What is libtls not good for?

• Arbitrary crypto operations.
• Certificate mangling or generation.
• Being your own CA.
• Implementing Kerberos.
• Using a different and interesting interface to sockets or the file system.
• Replacing malloc and free with wrappers that do not quite the same thing.
• Providing slightly different versions of POSIX string handling routines.
• Providing routines to parse http requests.
• A lovingly hand crafted implementation of Julian dates.
• Big Endian AMD64 support.
• Handling runtime changes to the size of socklen_t.
• etc etc.

In a nutshell, libtls is designed to do the common things you do for making TLS connections easy. It is not designed to be a Swiss army knife of everything possible.

• It just does TLS!

Goals for this tutorial

This tutorial is designed for people with some C experience on a POSIX, BSD like machine with the latest libtls installed. It focuses on changes that are necessary to make an existing program written in C that uses the POSIX sockets API to use TLS over those same connections.

So if you go through this tutorial, what I hope you get out of it is:

• A basic review of sockets in C, with read and write and synchronous IO. Do this in Exercise 0

• How to convert a basic client and server program to use TLS instead of cleartext in Exercise 1a

• How set up for mutual client authenticated TLS, and to examine certificate and handshake properties Exercise 1b

• How to make use of certificate revocation mechanisms such as CRL's and OCSP stapling Exercise 1r

• How to convert a more advanced client and server using asynchronous IO and poll() in Exercise 2

• Enough libtls knowledge to know where to find more, and extend this into your own work.

This tutorial is far from exhaustive - it is only meant to get your feet good and wet.

Setup and Review

First of all, to make use of this you want to clone this repository from github. Everything we talk about here, and the exercises, use the code contained in this repository.

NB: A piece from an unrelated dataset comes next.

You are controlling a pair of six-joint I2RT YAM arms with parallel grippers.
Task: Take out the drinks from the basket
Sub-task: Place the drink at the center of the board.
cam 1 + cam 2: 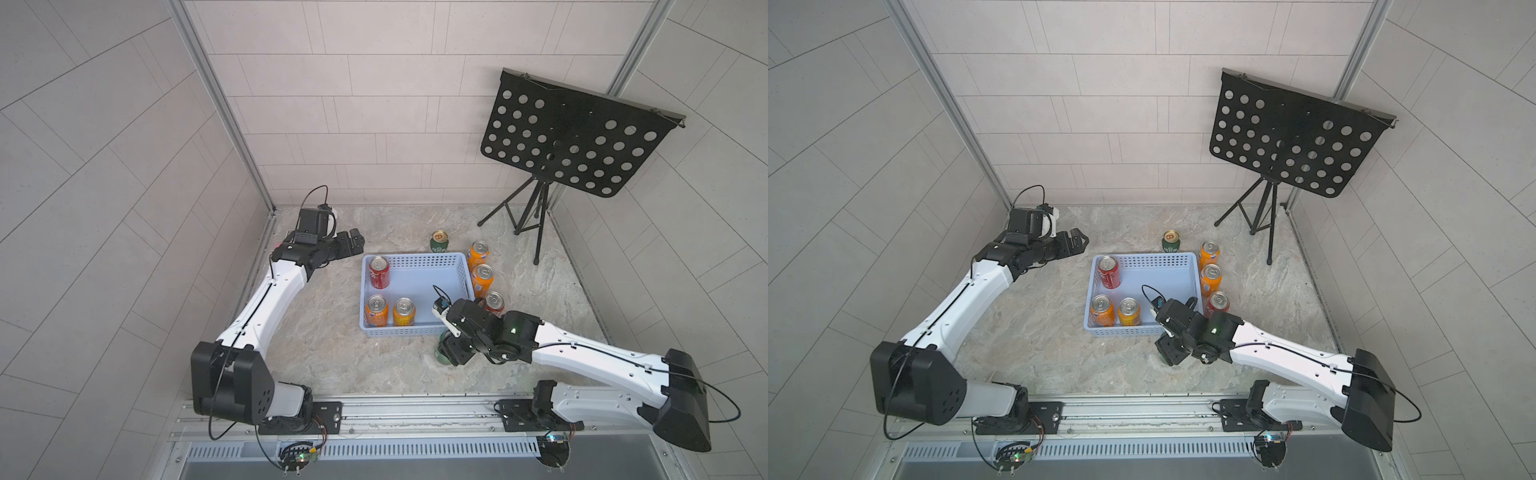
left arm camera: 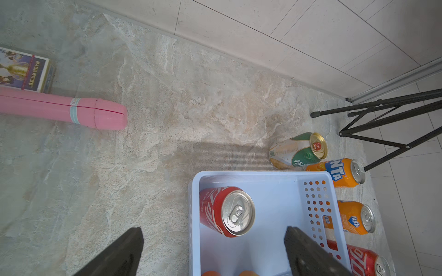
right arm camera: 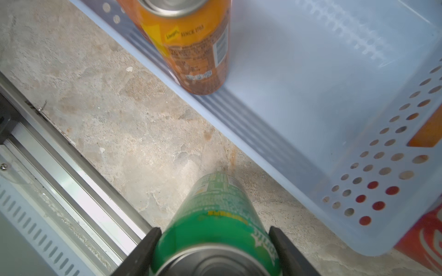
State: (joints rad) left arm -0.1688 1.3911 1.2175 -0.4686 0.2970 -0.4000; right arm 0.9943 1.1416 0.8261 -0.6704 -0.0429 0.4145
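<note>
The held green can (image 3: 215, 210) is a smooth printed aluminium cylinder with a dull silver top. It stands upright between the clamped black jaws of the right gripper (image 3: 214, 236), just outside the near wall of the basket (image 3: 382, 155). Whether its base touches the stone I cannot tell.

The basket is pale blue matte plastic, rectangular and shallow, with round holes punched in its sides. Inside it stand a glossy red can (image 1: 379, 272) and two orange cans (image 1: 377, 310).

On the mottled beige stone table (image 1: 332, 361), a gold-topped green can (image 1: 439, 242) stands behind the basket. Two more orange cans (image 1: 483, 279) and another red can (image 1: 494, 303) line its right side.

The left gripper (image 2: 214, 236) hangs off the basket's far left corner, its jaws spread and empty. A ribbed pink wand (image 2: 71, 110) lies beyond, and a perforated black music stand (image 1: 577, 137) rises in the far right corner.
</note>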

First review basic TCP sockets in C, and read and write

Once you have cloned this repository, Have a look at and review the sample in

• Exercise 0

Get this example to compile and run on your machine, and make sure you can connect to the server with the client. Review the basics in there for how sockets are set up and connected. You will later on be modifying this program to use TLS.

TLS uses X509 certificates

The side effect of this is that in order for us to do anything useful with TLS, we need the ability to make certificates to work with. Recall from above that libtls does NOT implement functionally for being your own certificate authority. Sadly this means, we need some common ground here.

The CA directory is set up to generate test certificates using the openssl command to implement a basic CA to sign certificates.

• Run "make" in the CA directory to generate some test certificates.
• Make sure you can see the contents of the generated certificates using "openssl x509 -text -in"

Basic libtls use

libtls programs use a few opaque structures:

• struct tls_config : a tls configuration, used in turn to configure tls contexts. Configuration includes things like what certificate and key to use as well as validation options.
• struct tls : a tls ctx, all the context for a tls connection, be it a client or server.

libtls setup.

Typical initialization for a program will initially set up the configuration:

• Optionally call tls_init to initialize the library
• Call tls_config_new to set up a new tls configuration
• Call tls_config_set_ca_file to add your roots certs
• Optionally Call tls_config_set_cert_file to add your own certificate - A server will normally do this. Clients may not if they are connecting without client authentication.
• Optionally Call tls_config_set_key_file to add your certificate key - A server will normally do this. Clients may not if they are connecting without client authentication.

Once this is done you have a configuration set up to potentially initiate or receive TLS connections. to make use of that configuration you need to

• Get yourself a tls context using either
  • tls_server to set up a server context
  • tls_client to set up a client context

Once you have this you apply a configuration to a context using

• tls_configure to take your server or client context, and apply the configuration to it.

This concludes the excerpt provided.